Super-resolution microscopy to visualize and quantify protein microstructural organization in food materials and its relation to rheology: Egg white proteins
Bonilla, J. C., & Clausen, M. P.
Quantitative image analysis, Food proteins, Rheology, Egg-white proteins
Nowadays, food materials can be well characterized at their molecular level (food chemistry) and macroscopic level (texture and rheology) thanks to the advances in these areas in the last decades. However, there is a gap in the understanding of how food materials organize at microscopic level. This article shows how an optical super-resolution microscopy technique can be used to gain more information about food microstructure compared to conventional confocal microscopy. Egg-white is used as a protein aggregation model system, it was mixed with a fluorescent dye and was cooked for 40 min at temperatures with low, intermediate, or high albumin denaturation (69 °C, 72 °C, or 75 °C). Samples were observed using confocal and super-resolution stimulated emission depletion (STED) microscopy, and their elastic modulus was recorded with rheological amplitude sweeps.
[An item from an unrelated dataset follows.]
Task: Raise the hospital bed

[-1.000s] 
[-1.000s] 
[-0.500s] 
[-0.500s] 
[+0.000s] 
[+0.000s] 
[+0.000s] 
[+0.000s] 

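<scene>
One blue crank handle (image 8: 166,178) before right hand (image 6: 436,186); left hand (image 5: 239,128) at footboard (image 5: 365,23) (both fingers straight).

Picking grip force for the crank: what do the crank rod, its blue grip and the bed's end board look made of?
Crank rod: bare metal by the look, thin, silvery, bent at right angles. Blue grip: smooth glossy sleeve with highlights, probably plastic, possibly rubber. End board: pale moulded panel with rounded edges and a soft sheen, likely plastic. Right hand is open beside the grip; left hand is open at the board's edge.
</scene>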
The different cooking temperatures generated materials with very different textural attributes. STED microscopy was able to resolve protein microstructures with a 5-fold increase in resolution compared to the confocal system. This gain in resolution allowed a more precise quantification of the structure, with quantification of 7–13 times more particles in the solid area of the materials compared to confocal images. The increase of particle count and particle density measured in the STED images shows a possible correlation with the logarithmic increase of the elastic modulus and the brittleness of the egg-white cooked at the three different temperatures. This shows how this extra information from STED microscopy can be correlated with macroscopic rheological measurements for a more complete understanding of protein aggregation in food matrices.